I’ll start this story by saying that if I had the funds, I would’ve bought a gross of iPads by now, and they’d be wallpapering the inside of my house; one for each bathroom, one for the bedside table, one on the kitchen counter. You get the idea. But, as I’m sure you’ve guessed from the first part of that statement, I don’t have the funds. That didn’t stop me from meticulously putting the twin iPads set up in The Mac Express through their paces.
Before I could kick the tires I had to wait a few minutes. There was a line to use the iPad. Not an organized affair but a group of people pretending to browse casually for various screen protectors and charging adapters. When the iPad’s previous user walked away with a practically medical-induced grin on their face, the “casual browser” would take their shot at acting surprised that there was an iPad sitting in the store free for the touching.
I’m going to be honest and explain that I’m included in that description. I glanced over my shoulder periodically hoping nobody would notice that I was taking time out of my day to play what basically amounts to a bigger version of the phone I already own. But who can resist putting their hands on the embodiment of visionary ideas?
When Steve Jobs described the iPad as magical I thought he was an enormous ass. Don’t get me wrong, I like Steve. (Like it matters how I feel about him.) He refuses to compromise. Rumor has it that he was offered 13 different livers before he accepted the one that saved his life. That isn’t true but the point is that he has high standards and it shows.
When my time to spin the digital prayer wheel had passed I felt as though I had reached a new spiritual plane. Actually it was more like the exact opposite of that: I was possessed with materialism. Steve, you win. But I don’t mind admitting that because the iPad should have my children. Too far?

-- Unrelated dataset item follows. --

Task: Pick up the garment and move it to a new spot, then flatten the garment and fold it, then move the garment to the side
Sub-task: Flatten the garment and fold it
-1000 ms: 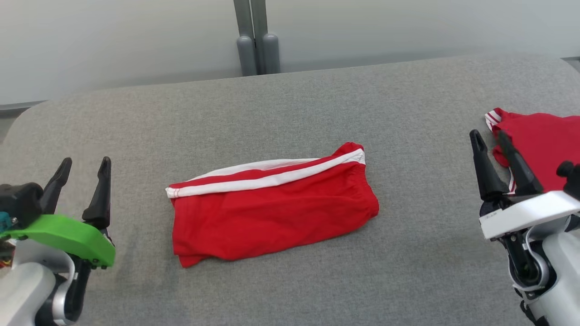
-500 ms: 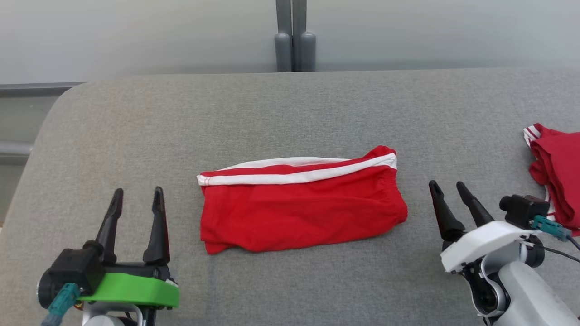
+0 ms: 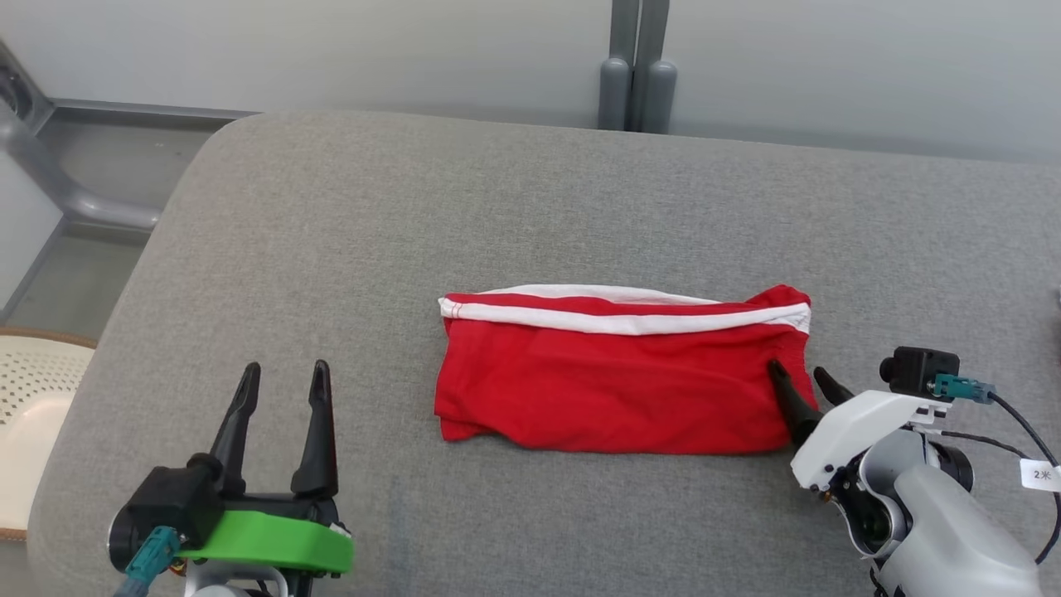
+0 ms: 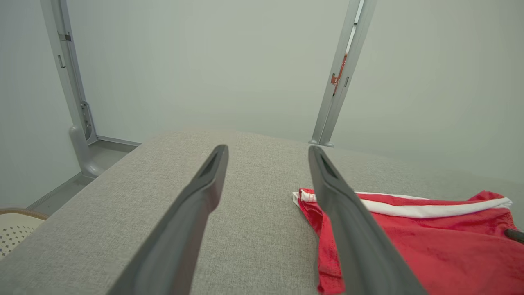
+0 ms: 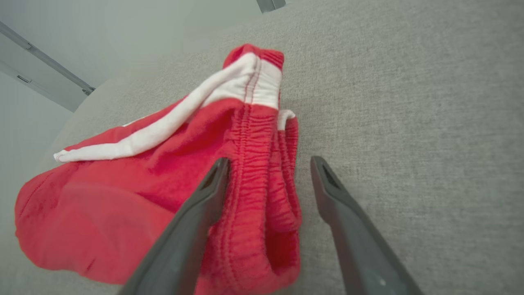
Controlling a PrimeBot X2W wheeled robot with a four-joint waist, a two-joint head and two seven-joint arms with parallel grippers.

I didn’t buy one but I think I may have done the next best thing. A couple arrived immediately after our test drive with their kids in tow and begin capacitively-toucing their way around the internet. Before I could even walk away from the table the husband looked up at my wife and I and started asking questions about the device. It was then that I broke into what I can only describe as Apple’s dream come true: a pre-programmed sales pitch complete with a suggestion that the next best product in the store was the 27 inch iMac which costs as much as two or three iPads together. For a fraction of a second this scared me. But that was replaced promptly by feeling dirty. Followed by buying cheap sunglasses at LL Bean but that’s a different story. But I keep asking myself, did I just sell an iPad to a stranger? No. I think I sold two.